This analysis does not
seek to compare the three universities, concluding that graduates of one will be
better able to maintain their
social ideals than those of another. A
governmental analysis cannot answer such questions because it does not ask them.
Nor does
it approach the apparent differences between law schools as merely
inventions of their marketing departments. These statements have
effects in the
development of policies and practices that govern, providing insights into the
various targets of, justifications
for, and intended outcomes of governance
(particularly in terms of the forms of legal identity they intend to produce).
Furthermore,
although each university has similar programmes (for example, QUT
is not the only law school that teaches legal skills, nor do skills
constitute
the entire curriculum at QUT), those that feature within this analysis were
selected because they most clearly demonstrate
a translation of the governmental
rationalities present at each respective law school. Once again, this analysis
does not seek to
construct a ‘complete’ analysis of practices of
governance so that law schools may be compared. Rather, it intends to
demonstrate the complexity of the thought and practice of governance in law
schools, in contrast to the simplistic claims made by
the critical
narrative.
A Rationalities of Government
These law schools demonstrate apparently different rationalities of governance, attempting to govern in different ways, operate upon different objects, and ultimately construct different legal identities. It is apparent that UQ intends for students to gain a range of ‘qualities, skills, knowledge and abilities’ that are widely applicable.[47]
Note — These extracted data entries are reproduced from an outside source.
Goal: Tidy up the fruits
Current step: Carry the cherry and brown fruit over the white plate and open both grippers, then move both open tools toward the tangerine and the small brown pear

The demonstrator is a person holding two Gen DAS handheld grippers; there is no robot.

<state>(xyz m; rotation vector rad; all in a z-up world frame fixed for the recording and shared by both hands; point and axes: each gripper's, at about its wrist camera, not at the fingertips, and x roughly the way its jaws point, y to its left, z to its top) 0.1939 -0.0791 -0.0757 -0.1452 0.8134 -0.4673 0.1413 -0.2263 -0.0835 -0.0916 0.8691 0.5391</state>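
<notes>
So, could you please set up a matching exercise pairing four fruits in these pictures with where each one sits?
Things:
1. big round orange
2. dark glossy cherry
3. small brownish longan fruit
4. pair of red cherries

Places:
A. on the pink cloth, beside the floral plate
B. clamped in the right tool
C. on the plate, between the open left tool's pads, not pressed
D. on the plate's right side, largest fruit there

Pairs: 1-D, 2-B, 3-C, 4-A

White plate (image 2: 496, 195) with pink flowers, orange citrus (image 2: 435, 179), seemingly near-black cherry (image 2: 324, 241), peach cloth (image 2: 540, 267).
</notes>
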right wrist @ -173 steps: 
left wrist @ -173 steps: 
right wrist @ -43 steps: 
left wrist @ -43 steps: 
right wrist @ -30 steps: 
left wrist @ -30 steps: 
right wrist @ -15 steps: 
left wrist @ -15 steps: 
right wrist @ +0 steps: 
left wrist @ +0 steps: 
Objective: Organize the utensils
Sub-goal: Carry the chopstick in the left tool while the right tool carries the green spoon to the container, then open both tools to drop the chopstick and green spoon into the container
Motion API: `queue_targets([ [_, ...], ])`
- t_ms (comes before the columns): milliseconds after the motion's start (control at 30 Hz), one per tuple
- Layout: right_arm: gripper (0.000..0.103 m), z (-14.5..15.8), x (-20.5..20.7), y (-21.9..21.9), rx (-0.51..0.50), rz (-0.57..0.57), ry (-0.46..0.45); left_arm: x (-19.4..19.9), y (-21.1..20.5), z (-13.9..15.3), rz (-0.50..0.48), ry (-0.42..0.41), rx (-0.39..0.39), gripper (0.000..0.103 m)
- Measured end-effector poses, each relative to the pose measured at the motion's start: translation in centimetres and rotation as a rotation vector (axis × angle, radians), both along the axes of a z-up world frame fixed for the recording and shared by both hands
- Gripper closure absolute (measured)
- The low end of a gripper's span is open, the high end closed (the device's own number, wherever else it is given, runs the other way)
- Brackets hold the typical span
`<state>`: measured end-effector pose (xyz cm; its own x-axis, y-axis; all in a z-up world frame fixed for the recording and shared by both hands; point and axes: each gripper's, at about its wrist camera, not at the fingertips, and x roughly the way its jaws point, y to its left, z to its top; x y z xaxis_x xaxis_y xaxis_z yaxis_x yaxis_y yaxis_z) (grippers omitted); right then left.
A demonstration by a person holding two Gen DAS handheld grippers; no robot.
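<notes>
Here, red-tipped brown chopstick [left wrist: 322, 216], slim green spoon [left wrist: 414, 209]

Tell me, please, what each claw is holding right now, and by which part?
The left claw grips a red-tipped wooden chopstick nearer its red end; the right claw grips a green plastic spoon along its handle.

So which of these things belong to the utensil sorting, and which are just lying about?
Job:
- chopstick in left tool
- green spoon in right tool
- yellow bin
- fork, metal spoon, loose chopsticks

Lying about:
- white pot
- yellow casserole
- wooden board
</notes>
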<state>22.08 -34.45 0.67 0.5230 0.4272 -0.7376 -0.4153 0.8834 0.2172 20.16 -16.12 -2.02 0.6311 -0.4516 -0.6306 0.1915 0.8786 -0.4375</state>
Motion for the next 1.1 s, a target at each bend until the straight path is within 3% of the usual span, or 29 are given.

These include in-depth knowledge of the law, communication skills, and ethical and social responsibility.[48] Similarly, QUT seeks to construct graduates who are ‘highly employable in their chosen professional areas’, possessing the ‘moral and ethical competence to enable them to deal with situations they will inevitably face as practitioners’.[49]
However, in a different sense, GU seeks to incorporate the values of ‘equity and social justice; [a] sense of civic responsibility, and; respect for social and international diversity’,[50] within the law degree, hoping to create students who are both ‘ethical problem solver[s] using the institutions of law’, ‘critical observer[s] of the legal system’,[51] and servants to the community.[52]
As it appears, the rationalities differ between each university.
Rationalities at both UQ and QUT demonstrate vocational discourses,
largely
setting the appropriate object of governance as the law student’s skills
capabilities, while also mentioning morals,
ethics, social responsibility, and
legal knowledge as objects of governance. In this sense these universities seek
to prepare lawyers
as ethical professionals, with the student’s moral and
political values worked upon as part of (or incidentally to) the skills
developed. In contrast, the rationalities at GU set the student’s moral
values as a specific
target of governance in itself. In this sense, GU seeks to
construct socially just, ethical citizens through its practices of governance,
not just professionals. It is therefore apparent that a range of discourses are
present within these rationalities, each constructing
different targets of
governance to give shape to the legal identity.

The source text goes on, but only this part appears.